Your instructions: Within the lines below, the span from the line with "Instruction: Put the" to the line with "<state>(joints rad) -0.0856", both ends included, is to be reproduced exactly, with pictures omitted.

-------

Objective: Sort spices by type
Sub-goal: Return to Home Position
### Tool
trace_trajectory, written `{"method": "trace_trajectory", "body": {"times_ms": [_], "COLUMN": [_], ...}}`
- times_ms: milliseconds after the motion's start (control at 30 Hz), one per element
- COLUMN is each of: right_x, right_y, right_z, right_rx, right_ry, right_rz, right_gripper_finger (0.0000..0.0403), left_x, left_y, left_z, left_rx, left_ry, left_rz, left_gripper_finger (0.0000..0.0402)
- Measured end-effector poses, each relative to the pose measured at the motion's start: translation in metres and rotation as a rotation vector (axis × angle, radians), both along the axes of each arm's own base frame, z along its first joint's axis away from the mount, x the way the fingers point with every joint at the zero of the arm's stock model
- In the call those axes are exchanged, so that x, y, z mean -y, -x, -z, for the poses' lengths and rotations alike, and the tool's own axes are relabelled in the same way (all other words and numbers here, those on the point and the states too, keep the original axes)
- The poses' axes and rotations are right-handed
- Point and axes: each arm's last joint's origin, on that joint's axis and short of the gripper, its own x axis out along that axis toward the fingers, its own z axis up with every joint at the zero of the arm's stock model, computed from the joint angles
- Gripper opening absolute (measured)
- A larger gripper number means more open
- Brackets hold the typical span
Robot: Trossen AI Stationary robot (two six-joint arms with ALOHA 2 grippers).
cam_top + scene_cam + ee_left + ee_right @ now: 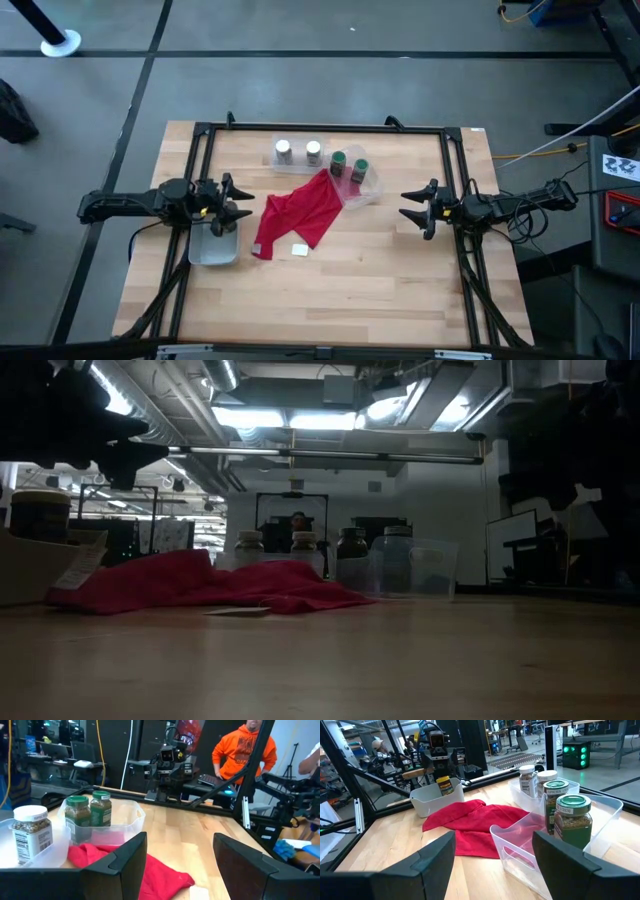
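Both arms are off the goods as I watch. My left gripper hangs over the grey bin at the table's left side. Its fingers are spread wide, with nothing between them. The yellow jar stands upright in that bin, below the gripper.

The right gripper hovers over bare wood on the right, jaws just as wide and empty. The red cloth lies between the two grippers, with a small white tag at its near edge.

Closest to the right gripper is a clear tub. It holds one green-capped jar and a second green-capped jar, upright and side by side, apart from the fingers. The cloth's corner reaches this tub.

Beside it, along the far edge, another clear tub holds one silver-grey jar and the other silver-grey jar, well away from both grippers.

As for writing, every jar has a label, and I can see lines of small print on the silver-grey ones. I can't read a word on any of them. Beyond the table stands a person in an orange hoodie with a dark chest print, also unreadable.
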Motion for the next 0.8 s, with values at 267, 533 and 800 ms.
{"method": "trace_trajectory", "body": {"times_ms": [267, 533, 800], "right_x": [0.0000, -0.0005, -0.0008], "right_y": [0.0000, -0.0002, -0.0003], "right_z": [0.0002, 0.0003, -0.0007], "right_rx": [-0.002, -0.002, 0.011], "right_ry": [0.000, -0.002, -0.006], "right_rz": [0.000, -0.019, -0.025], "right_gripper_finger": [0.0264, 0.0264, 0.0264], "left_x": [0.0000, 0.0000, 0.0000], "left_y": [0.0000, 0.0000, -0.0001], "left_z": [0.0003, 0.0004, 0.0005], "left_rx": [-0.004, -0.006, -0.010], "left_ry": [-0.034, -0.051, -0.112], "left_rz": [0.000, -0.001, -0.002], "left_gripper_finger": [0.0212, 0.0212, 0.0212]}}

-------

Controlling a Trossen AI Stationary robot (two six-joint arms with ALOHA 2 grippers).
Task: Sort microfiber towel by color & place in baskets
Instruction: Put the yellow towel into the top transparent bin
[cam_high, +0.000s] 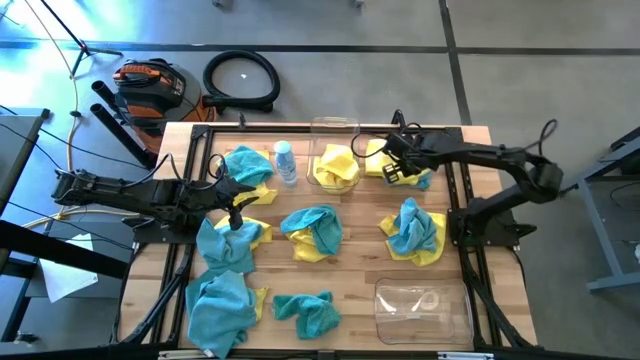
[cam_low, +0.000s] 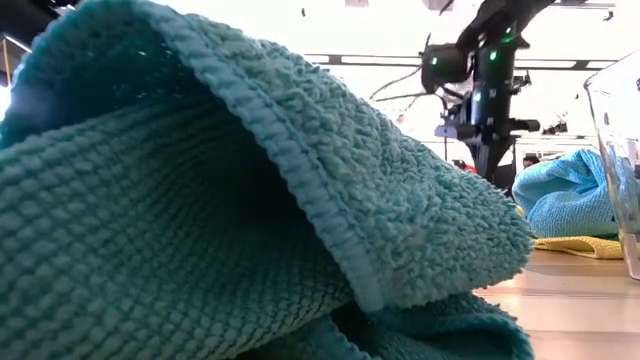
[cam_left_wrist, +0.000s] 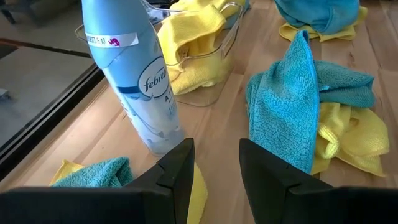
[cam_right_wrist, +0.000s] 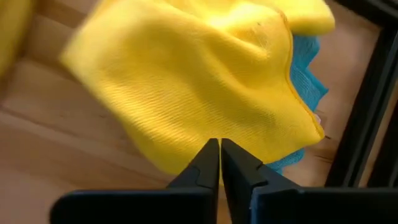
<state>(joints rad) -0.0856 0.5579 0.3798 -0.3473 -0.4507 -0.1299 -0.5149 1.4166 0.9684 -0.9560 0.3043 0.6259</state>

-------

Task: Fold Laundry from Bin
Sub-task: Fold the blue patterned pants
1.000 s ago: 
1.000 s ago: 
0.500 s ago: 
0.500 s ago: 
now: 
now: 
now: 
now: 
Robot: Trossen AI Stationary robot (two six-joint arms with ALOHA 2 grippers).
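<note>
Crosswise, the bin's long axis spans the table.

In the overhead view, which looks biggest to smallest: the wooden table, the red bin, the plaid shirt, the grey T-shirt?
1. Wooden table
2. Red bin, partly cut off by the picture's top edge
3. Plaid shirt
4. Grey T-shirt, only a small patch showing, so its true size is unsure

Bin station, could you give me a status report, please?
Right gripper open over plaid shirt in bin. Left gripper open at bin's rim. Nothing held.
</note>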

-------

Solved exercise:
Instruction: Put the yellow towel into the top transparent bin
[cam_high, +0.000s] 
[cam_low, +0.000s] 
[cam_left_wrist, +0.000s] 
[cam_right_wrist, +0.000s] 
<state>(joints rad) -0.0856 0.5579 0.3798 -0.3473 -0.4507 -0.1299 -0.5149 1.4166 0.9684 -0.9560 0.3043 0.6259</state>

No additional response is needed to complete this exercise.